Task directions:
Your task is to transcribe all of the data below exactly, omitting the images.

Start of Block

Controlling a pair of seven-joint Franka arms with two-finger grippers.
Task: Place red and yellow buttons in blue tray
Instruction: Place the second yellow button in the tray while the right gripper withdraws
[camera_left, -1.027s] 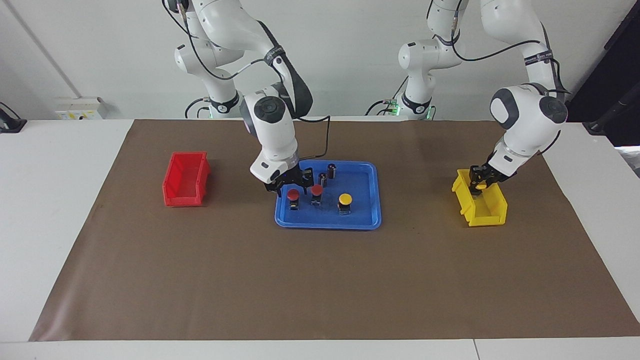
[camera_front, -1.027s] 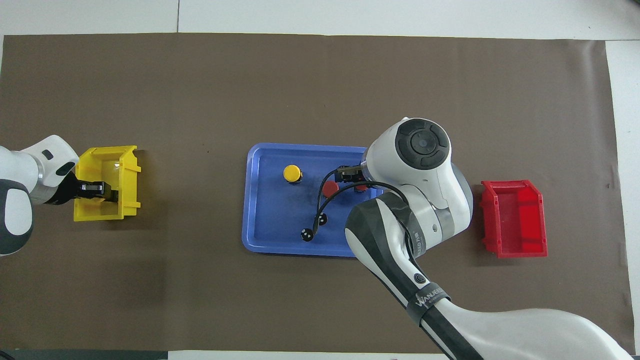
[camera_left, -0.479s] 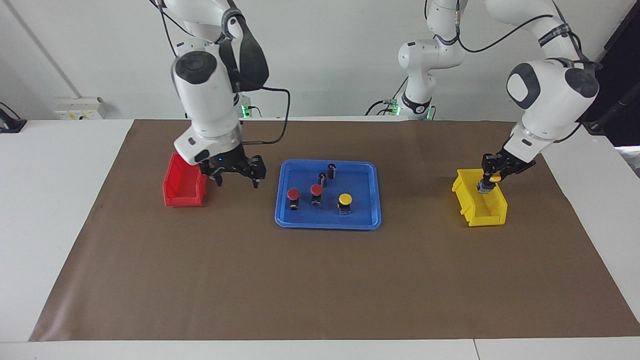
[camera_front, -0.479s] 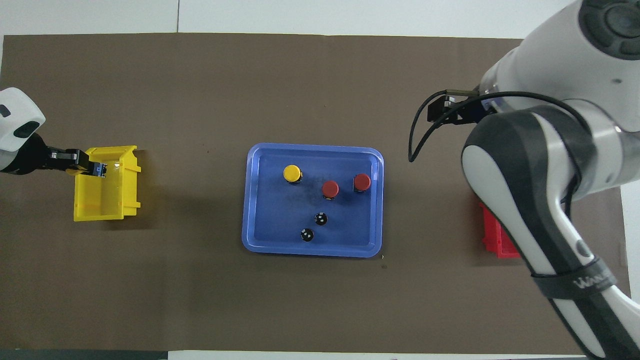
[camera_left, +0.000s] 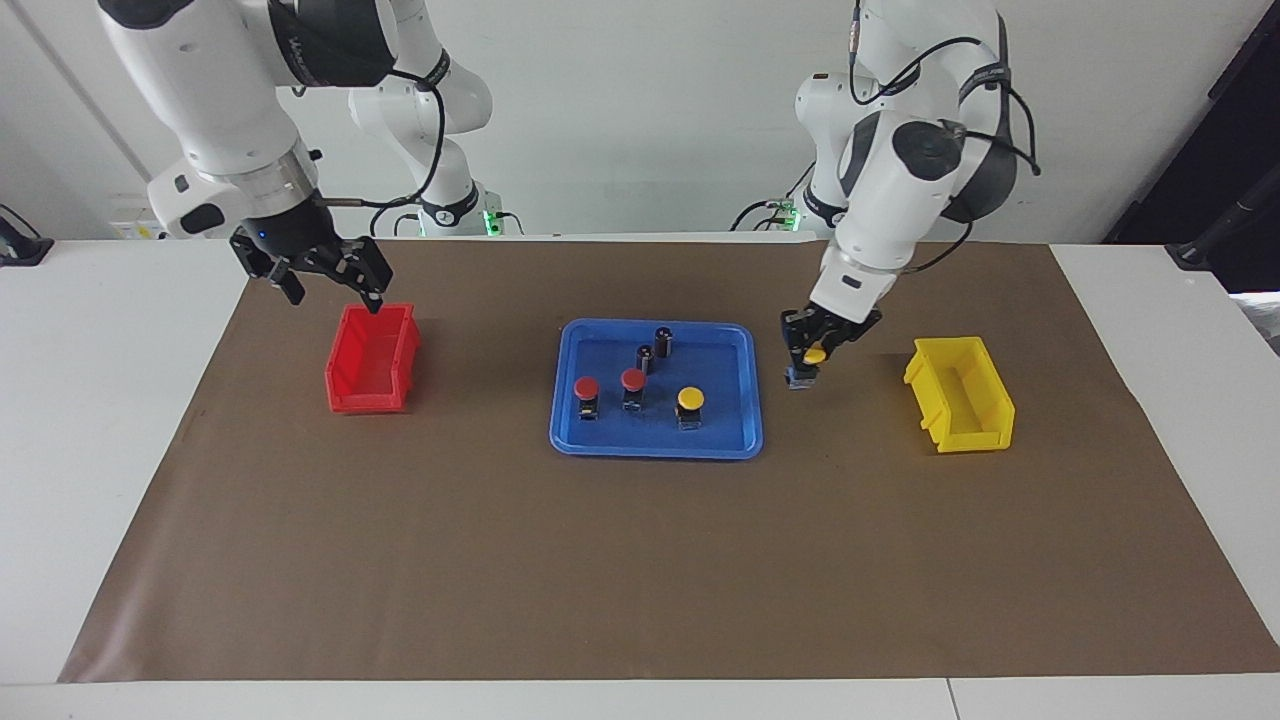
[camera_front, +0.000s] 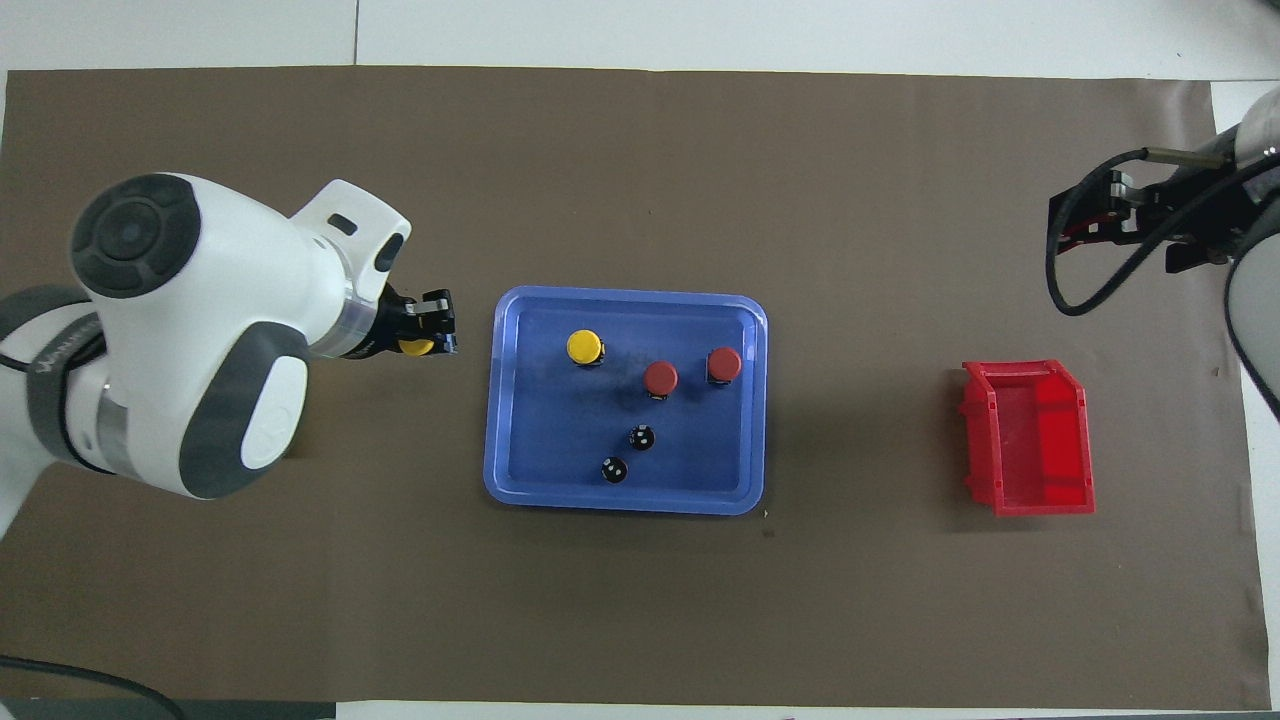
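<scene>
facing view: left pincer (camera_left: 812, 352) clamped on the fourth button, yellow cap (camera_left: 815, 355), in the air over bare table just beside the blue tray (camera_left: 745, 440), between it and the yellow bin (camera_left: 960, 405). in the tray: two red buttons (camera_left: 586, 388) (camera_left: 632, 380), one yellow button (camera_left: 690, 399), two dark cylinders (camera_left: 663, 340). right pincer (camera_left: 320, 272) spread open, holding nothing, over the red bin (camera_left: 370, 358). risk, as i judge it: carried low, the base could catch the tray rim; released early, it lands outside; set down carelessly, it tips the standing yellow one.
</scene>
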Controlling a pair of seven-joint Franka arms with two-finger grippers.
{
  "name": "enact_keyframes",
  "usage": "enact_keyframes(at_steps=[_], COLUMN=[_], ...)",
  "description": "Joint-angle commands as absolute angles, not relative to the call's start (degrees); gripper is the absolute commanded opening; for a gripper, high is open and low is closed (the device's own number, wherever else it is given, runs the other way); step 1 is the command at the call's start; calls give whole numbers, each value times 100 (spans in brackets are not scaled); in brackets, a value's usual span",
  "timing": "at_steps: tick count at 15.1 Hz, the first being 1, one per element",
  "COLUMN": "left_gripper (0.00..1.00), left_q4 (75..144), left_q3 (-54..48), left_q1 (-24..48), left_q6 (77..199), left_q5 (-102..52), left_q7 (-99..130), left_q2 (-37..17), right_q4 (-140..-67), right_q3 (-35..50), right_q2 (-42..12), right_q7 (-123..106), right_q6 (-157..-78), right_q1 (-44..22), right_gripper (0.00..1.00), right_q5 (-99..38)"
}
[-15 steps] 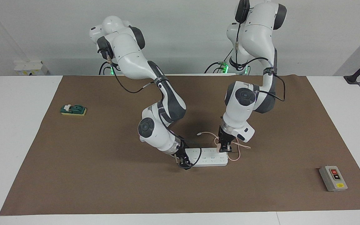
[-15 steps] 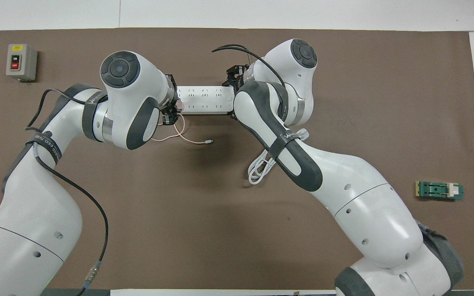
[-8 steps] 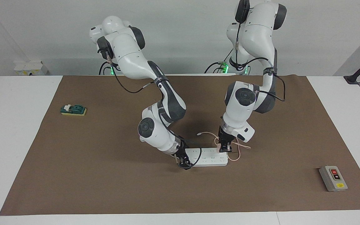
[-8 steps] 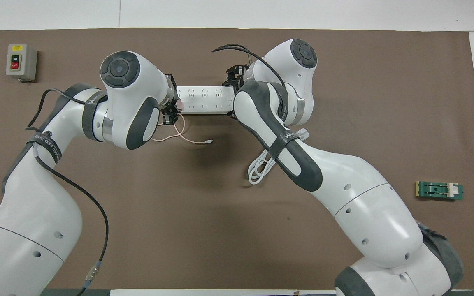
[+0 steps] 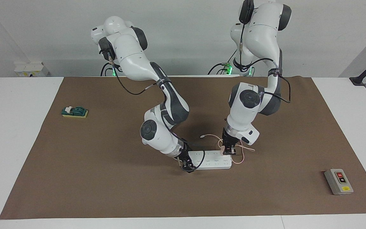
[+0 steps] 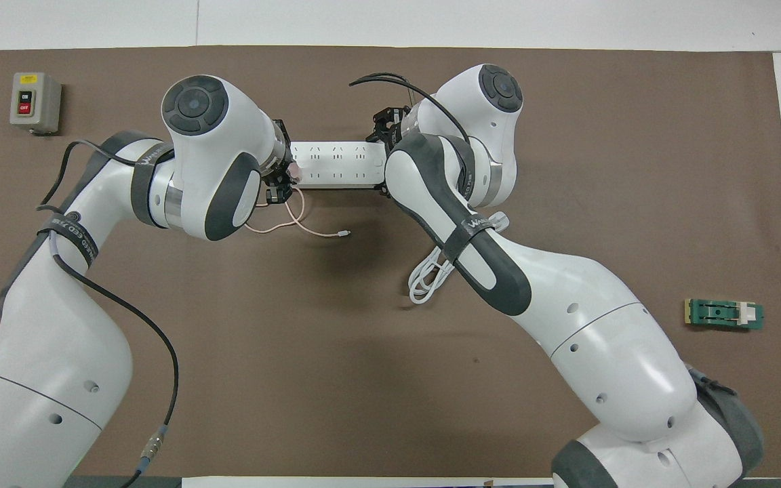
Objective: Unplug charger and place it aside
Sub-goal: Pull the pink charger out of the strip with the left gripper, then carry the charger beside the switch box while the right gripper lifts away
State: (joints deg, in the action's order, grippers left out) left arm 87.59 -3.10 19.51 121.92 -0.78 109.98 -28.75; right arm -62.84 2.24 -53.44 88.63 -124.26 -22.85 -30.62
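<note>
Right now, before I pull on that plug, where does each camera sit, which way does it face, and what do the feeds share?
Facing view: high across the table, looking back at the robots; both whole arms and bases show, the left gripper at the charger, the right gripper at the power strip.
Overhead view: above the robots' end, looking forward and steeply down; arms enter from the bottom.
Shared: strip, pink cable, grey switch box, green block, mirrored half a turn.
</note>
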Motion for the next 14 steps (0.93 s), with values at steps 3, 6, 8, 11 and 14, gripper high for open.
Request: enact_keyframes(at_steps=[3,6,8,11,14], left_gripper=[0,0,0,0,0], left_q4=[8587,8631,8640,8587,8587], left_q3=[-290,-290,-290,-290,-290], left_q1=[1382,653,239,-463,-1132], left_q6=[11200,10321,9986,9433,9211], left_q5=[-9,-53,-62,-62,-62], left_q7=[10111,8452,7580,6228,5012], left_q2=[-2243,-1899,-1793,-1566,-1310], right_q4=[-5977,-5968,-5968,-6265,-6521], right_q3=[158,158,158,115,27], right_q2=[-5607,-5573,-5380,-4828,-4317], right_q7=[8763,8780,8798,8789,8754], right_q6=[-12727,-12683,-12630,-12569,-12140], right_q1=[-2268,-2268,-2267,-2180,-2110], right_gripper=[67,98,100,100,100], right_q5=[-3094,-3102,-3103,-3041,-2918])
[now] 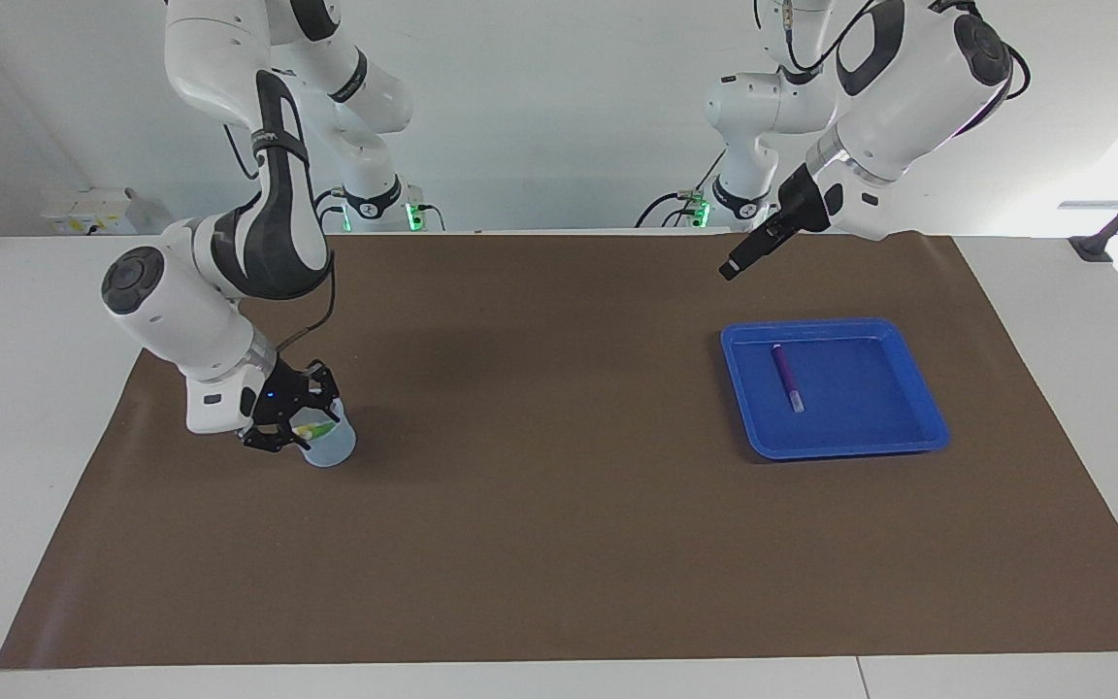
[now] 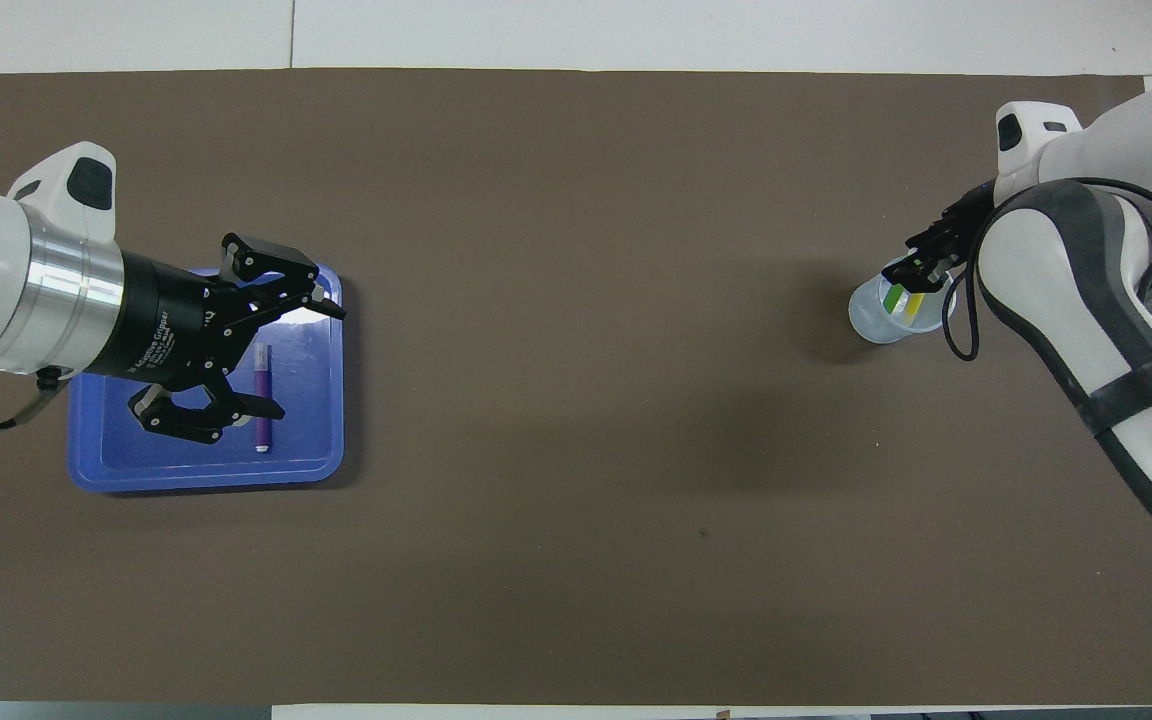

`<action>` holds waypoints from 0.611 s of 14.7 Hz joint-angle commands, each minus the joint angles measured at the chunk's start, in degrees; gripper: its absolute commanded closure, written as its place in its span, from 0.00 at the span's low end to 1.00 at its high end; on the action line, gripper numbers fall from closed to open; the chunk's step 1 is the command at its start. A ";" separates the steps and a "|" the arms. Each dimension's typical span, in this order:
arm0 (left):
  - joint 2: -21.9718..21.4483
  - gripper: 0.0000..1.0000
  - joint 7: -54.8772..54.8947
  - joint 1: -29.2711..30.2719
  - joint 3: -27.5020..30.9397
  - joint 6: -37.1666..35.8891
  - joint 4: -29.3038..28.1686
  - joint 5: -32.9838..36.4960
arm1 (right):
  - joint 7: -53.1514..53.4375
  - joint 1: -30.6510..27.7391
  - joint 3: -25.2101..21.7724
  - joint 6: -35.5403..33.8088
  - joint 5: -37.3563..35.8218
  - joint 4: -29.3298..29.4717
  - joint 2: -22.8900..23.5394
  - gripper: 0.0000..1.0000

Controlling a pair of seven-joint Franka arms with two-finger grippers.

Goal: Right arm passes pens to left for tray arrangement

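A purple pen [image 1: 785,377] [image 2: 262,400] lies alone in the blue tray [image 1: 836,449] [image 2: 206,478] at the left arm's end of the table. My left gripper [image 1: 730,271] [image 2: 306,360] hangs open and empty, high over the tray's edge nearer the robots. At the right arm's end, a green pen [image 2: 893,296] and a yellow pen [image 2: 914,303] stand in a small translucent cup [image 1: 334,449] [image 2: 876,322]. My right gripper [image 1: 295,422] [image 2: 928,262] is down at the cup's mouth, right on the pens' tops. Whether it grips one is hidden.
A brown mat [image 1: 559,544] covers the table between cup and tray. Two slimmer white arms with green lights [image 1: 413,214] stand at the robots' end. A black clamp [image 1: 1093,248] sits at the corner by the left arm.
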 commanded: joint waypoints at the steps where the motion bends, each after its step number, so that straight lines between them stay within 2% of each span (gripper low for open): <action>1: -0.77 0.00 -6.99 -0.29 0.14 3.11 -1.03 -2.91 | -2.04 -0.90 0.49 1.22 1.39 -2.09 -1.53 0.52; 4: -0.77 0.00 -13.06 -0.29 0.22 6.36 -1.21 -4.59 | -2.91 -0.99 0.49 1.13 0.86 -2.09 -1.53 0.54; 9: -0.77 0.00 -13.78 -0.29 0.22 6.72 -1.29 -4.59 | -3.36 -1.25 0.49 1.13 0.77 -2.09 -1.53 0.66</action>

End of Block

The completed task:
Controlling a pair of seven-joint Franka arms with two-finger grippers.
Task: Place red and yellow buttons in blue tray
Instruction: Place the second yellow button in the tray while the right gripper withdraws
[camera_left, -1.027s] 
[camera_front, -1.027s] 
[camera_left, -0.479s] 
[camera_front, -0.479s] 
[camera_left, +0.000s] 
[camera_front, +0.000s] 
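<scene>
facing view: left pincer (camera_left: 812, 352) clamped on the fourth button, yellow cap (camera_left: 815, 355), in the air over bare table just beside the blue tray (camera_left: 745, 440), between it and the yellow bin (camera_left: 960, 405). in the tray: two red buttons (camera_left: 586, 388) (camera_left: 632, 380), one yellow button (camera_left: 690, 399), two dark cylinders (camera_left: 663, 340). right pincer (camera_left: 320, 272) spread open, holding nothing, over the red bin (camera_left: 370, 358). risk, as i judge it: carried low, the base could catch the tray rim; released early, it lands outside; set down carelessly, it tips the standing yellow one.
</scene>
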Controlling a pair of seven-joint Franka arms with two-finger grippers.
{
  "name": "enact_keyframes",
  "usage": "enact_keyframes(at_steps=[_], COLUMN=[_], ...)",
  "description": "Joint-angle commands as absolute angles, not relative to the call's start (degrees); gripper is the absolute commanded opening; for a gripper, high is open and low is closed (the device's own number, wherever else it is given, runs the other way); step 1 is the command at the call's start; calls give whole numbers, each value times 100 (spans in brackets are not scaled); in brackets, a value's usual span",
  "timing": "at_steps: tick count at 15.1 Hz, the first being 1, one per element",
  "COLUMN": "left_gripper (0.00..1.00), left_q4 (75..144), left_q3 (-54..48), left_q1 (-24..48), left_q6 (77..199), left_q5 (-102..52), left_q7 (-99..130), left_q2 (-37..17), right_q4 (-140..-67), right_q3 (-35..50), right_q2 (-42..12), right_q7 (-123..106), right_q6 (-157..-78), right_q1 (-44..22), right_gripper (0.00..1.00), right_q5 (-99..38)"
}
[-15 steps] 
[-15 steps] 
[-8 steps] 
[-8 steps] 
[+0 steps] 
[+0 steps] 
Objective: Unplug charger and place it aside
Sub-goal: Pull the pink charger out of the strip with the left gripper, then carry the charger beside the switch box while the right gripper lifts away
State: (joints deg, in the action's order, grippers left out) left arm 87.59 -3.10 19.51 121.92 -0.78 109.98 -28.75; right arm -62.84 2.24 -53.44 88.63 -124.26 -22.85 -30.62
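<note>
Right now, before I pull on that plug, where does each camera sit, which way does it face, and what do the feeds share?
Facing view: high across the table, looking back at the robots; both whole arms and bases show, the left gripper at the charger, the right gripper at the power strip.
Overhead view: above the robots' end, looking forward and steeply down; arms enter from the bottom.
Shared: strip, pink cable, grey switch box, green block, mirrored half a turn.
</note>
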Motion for the next 14 steps (0.93 s), with values at steps 3, 6, 8, 11 and 14, gripper high for open.
Request: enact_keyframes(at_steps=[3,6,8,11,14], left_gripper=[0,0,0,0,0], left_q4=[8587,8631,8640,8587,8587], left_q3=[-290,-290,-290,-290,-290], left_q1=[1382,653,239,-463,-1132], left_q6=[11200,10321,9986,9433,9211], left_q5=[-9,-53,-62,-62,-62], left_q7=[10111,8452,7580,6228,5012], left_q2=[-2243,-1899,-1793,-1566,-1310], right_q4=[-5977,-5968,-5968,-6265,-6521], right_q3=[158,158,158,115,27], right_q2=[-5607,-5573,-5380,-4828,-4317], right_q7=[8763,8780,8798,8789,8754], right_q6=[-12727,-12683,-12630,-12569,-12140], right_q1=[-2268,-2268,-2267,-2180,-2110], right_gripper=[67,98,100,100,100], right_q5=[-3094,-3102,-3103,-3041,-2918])
[now] 
[now] 

`<action>` holds waypoints from 0.611 s of 14.7 Hz joint-angle commands, each minus the joint angles measured at the chunk's start, in degrees; gripper: its absolute commanded closure, written as its place in its span, from 0.00 at the span's low end to 1.00 at its high end; on the action line, gripper numbers fall from closed to open; the chunk's step 1 is the command at its start. A ";" separates the steps and a "|" the arms. Each dimension's typical span, in this order:
arm0 (left):
  - joint 2: -21.9718..21.4483
  - gripper: 0.0000..1.0000
  - joint 7: -54.8772..54.8947
  - joint 1: -29.2711..30.2719
  - joint 3: -27.5020..30.9397
  - joint 6: -37.1666..35.8891
  - joint 4: -29.3038..28.1686
  - joint 5: -32.9838..36.4960
arm1 (right):
  - joint 7: -53.1514..53.4375
  - joint 1: -30.6510..27.7391
  - joint 3: -25.2101..21.7724
  - joint 6: -35.5403..33.8088
  - joint 5: -37.3563..35.8218
  - joint 4: -29.3298..29.4717
  - joint 2: -22.8900..23.5394
  - gripper: 0.0000..1.0000

Controlling a pair of seven-joint Franka arms with two-finger grippers.

Goal: Right arm passes pens to left for tray arrangement

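A purple pen [image 1: 785,377] [image 2: 262,400] lies alone in the blue tray [image 1: 836,449] [image 2: 206,478] at the left arm's end of the table. My left gripper [image 1: 730,271] [image 2: 306,360] hangs open and empty, high over the tray's edge nearer the robots. At the right arm's end, a green pen [image 2: 893,296] and a yellow pen [image 2: 914,303] stand in a small translucent cup [image 1: 334,449] [image 2: 876,322]. My right gripper [image 1: 295,422] [image 2: 928,262] is down at the cup's mouth, right on the pens' tops. Whether it grips one is hidden.
A brown mat [image 1: 559,544] covers the table between cup and tray. Two slimmer white arms with green lights [image 1: 413,214] stand at the robots' end. A black clamp [image 1: 1093,248] sits at the corner by the left arm.
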 commanded: joint waypoints at the steps where the motion bends, each after its step number, so that straight lines between them stay within 2% of each span (gripper low for open): <action>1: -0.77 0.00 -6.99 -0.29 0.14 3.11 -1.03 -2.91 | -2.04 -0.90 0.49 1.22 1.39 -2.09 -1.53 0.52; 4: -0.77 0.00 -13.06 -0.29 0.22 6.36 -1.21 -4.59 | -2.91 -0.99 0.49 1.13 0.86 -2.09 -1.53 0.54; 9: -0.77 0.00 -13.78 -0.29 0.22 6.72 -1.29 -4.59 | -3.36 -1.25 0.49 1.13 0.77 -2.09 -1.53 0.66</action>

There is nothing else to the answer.